I found myself completely flummoxed by the image quality of this Blu-ray, even long before Max arrived at his magical island. I usually find some way to explain choices about lighting, filtration, lensing and art direction, but not here. I was never able to come to grips with the question of why the image is so unengaging. There is hardly a frame where I didn't question if there wasn't something amiss. Backlighting is very strong, and there is a resistance to fill lit, especially for Max, that struck me as downright pig-headed. Where we can see things "in the light" so to speak, there is a decided lack of detail and texture.

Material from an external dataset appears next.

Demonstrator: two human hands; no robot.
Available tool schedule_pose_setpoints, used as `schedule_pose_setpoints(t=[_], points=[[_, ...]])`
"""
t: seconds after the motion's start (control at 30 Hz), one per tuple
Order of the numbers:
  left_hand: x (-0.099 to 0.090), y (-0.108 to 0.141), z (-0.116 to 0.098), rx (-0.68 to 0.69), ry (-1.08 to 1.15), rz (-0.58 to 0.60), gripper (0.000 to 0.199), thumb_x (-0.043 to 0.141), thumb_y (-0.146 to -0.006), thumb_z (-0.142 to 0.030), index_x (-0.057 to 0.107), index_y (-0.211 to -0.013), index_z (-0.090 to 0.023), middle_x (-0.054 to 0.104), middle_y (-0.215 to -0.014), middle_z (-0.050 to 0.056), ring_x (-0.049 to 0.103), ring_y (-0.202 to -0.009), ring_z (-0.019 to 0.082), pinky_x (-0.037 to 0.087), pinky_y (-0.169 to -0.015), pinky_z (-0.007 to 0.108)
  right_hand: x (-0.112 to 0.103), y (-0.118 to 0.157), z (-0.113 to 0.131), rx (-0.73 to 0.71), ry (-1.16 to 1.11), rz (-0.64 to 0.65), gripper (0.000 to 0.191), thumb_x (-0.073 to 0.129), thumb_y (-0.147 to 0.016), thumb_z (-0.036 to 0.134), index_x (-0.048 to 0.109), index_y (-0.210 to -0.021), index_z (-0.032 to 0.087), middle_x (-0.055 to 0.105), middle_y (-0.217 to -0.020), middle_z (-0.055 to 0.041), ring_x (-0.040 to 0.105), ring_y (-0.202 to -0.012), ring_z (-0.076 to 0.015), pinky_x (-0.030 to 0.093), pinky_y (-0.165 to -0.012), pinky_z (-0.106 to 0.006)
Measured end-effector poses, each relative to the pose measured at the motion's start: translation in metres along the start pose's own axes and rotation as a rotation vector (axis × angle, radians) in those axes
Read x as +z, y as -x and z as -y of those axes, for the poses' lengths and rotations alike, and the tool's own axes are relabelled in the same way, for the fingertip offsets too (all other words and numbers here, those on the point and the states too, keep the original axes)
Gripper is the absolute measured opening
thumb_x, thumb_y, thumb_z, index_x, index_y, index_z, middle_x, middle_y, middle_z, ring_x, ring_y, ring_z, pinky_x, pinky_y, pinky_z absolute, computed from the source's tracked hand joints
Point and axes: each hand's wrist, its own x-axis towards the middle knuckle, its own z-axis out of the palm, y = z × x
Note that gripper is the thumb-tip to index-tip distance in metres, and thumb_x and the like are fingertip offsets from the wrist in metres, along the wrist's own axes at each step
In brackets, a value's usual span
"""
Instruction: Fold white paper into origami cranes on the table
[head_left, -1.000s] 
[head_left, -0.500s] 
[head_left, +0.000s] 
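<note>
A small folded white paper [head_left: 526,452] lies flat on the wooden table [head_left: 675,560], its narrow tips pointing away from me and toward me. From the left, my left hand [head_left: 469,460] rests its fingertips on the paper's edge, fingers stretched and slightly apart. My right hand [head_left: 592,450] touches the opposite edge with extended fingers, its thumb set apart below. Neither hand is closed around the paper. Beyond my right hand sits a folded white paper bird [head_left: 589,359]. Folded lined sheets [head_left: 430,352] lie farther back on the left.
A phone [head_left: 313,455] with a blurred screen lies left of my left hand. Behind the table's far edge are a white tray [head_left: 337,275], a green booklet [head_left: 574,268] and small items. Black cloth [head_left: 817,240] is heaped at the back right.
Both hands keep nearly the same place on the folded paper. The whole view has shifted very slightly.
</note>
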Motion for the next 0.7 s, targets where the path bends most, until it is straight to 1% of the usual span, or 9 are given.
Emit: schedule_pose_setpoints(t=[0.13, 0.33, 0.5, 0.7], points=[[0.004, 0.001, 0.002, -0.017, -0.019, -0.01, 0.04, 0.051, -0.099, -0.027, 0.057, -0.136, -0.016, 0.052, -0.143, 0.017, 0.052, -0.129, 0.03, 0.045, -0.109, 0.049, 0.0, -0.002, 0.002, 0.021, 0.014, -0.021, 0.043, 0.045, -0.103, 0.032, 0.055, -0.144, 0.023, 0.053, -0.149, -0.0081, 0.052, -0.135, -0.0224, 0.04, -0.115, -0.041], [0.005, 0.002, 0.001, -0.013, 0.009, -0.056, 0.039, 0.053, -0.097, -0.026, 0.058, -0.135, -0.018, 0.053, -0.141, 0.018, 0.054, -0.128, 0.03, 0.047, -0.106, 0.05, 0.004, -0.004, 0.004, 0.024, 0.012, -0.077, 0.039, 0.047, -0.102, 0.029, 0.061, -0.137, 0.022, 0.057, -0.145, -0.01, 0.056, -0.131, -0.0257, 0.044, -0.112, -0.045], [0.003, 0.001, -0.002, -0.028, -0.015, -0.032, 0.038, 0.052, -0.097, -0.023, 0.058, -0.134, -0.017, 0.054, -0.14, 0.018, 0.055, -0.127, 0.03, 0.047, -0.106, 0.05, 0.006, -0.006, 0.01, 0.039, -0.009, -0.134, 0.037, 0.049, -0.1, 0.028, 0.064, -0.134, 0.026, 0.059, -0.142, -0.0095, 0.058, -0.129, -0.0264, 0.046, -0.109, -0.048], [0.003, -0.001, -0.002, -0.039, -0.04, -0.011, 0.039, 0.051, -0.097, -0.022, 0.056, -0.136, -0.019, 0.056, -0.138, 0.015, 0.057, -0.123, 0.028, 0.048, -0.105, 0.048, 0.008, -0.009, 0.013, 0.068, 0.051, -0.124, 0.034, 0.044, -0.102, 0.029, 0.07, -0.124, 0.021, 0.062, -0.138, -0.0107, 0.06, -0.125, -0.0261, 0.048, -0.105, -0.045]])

In the deep recesses of the forest, there is a kind of brightening that undoes the darkness. Grain is often present, but, again, I fail to see why it's there in the first place. Not only is the image is a gross contradistinction to Sendek's fine line drawings, it strikes me as unfantastical, and certainly unwhimsical. The creatures looked somewhat more precise than Max, which was just as troubling for me, as if they occupied two different universes – which in a way, I suppose they do – but somehow I couldn't make them converge.

 

Ed. - Unlike Leonard, I don't own the disc but I did see this theatrically and remember a LOT more grain than I am seeing in any of these captures. They also look soft - although it is probably NOT DNR smearing. It's hard to be positive as I may be misremembering and don't have the Blu-ray to scrutinize - but, to me, this image looks unusually flat and, possibly, over-processed. I concur with Leonard in that I don't really like what I am seeing regardless of it potentially being a purposeful effect or style.

 

CLICK EACH BLU-RAY CAPTURE TO SEE ALL IMAGES IN FULL 1920X1080 RESOLUTION

 

 

 

 

 

 

 

 

 

 

 

 

 

Audio & Music: 8/8
It is Carter Burwell's excellently contrived, dynamic and rollicking filmscore that I found wincingly at odds with DP Lance Acord's more naturalistic and rather bland imagery. The music - together with some wonderfully exaggerated galumphing in a "wild rumpus" through the woods, trees falling, huge dirt clods hitting their marks, and more proportional, but equally scary waves crashing about the little boat that Max commands – is presented in one reality, the images in another. Despite sensible attempts to alter dialogue soundspace for different scenes (forest, beach, desert, tunnels), I couldn't shake the feeling of a disconnect between the monster's voices, their physical manifestations and Max. I had less trouble if I closed my eyes, so I'm thinking it has something to do with accepting Gandolfini and company as the speaking creatures they are supposed to be. This is by no means to criticize the audio – far from it – but to try to express how the disparity between audio and image made it difficult for me to accept Jonze's universe in toto.
 

Operations: 6
Points off for their being no Play All function for the production shorts. I love the menu design and, of course, that wonderful font that appears all over the place.

 

 

Extras: 7
In place of an audio commentary there are some eight short films by Lance Bangs, who has made a career of short films and music videos, and which look at various aspects of production. These begin, rightly enough, with a segment titled Maurice and Spike, in which the then 80-year old American author gives his blessing, after a few previous failed attempts by other filmmakers, to Spike Jonze, known for his inventive work on Adaptation and Being John Malkovich. Sendak comments that his children's picture book, published in 1963 had its share of "controversy" and resistance to acceptance, and he expects much the same about Jonze's movie. The short films, averaging six minutes, continue with a clip about the working relationship between the director and his star, the ten-year old Max Records; Max's family; Carter Burwell, the film's composer; and other peculiarities encountered while filming. We have the impression that Max Records is one sweet kid and the effect is contagious. All the segments have a kind of freewheeling, bloggish feel about their subject, as if talented kids were making them. It's all so disarmingly expressive, one can't help but smile.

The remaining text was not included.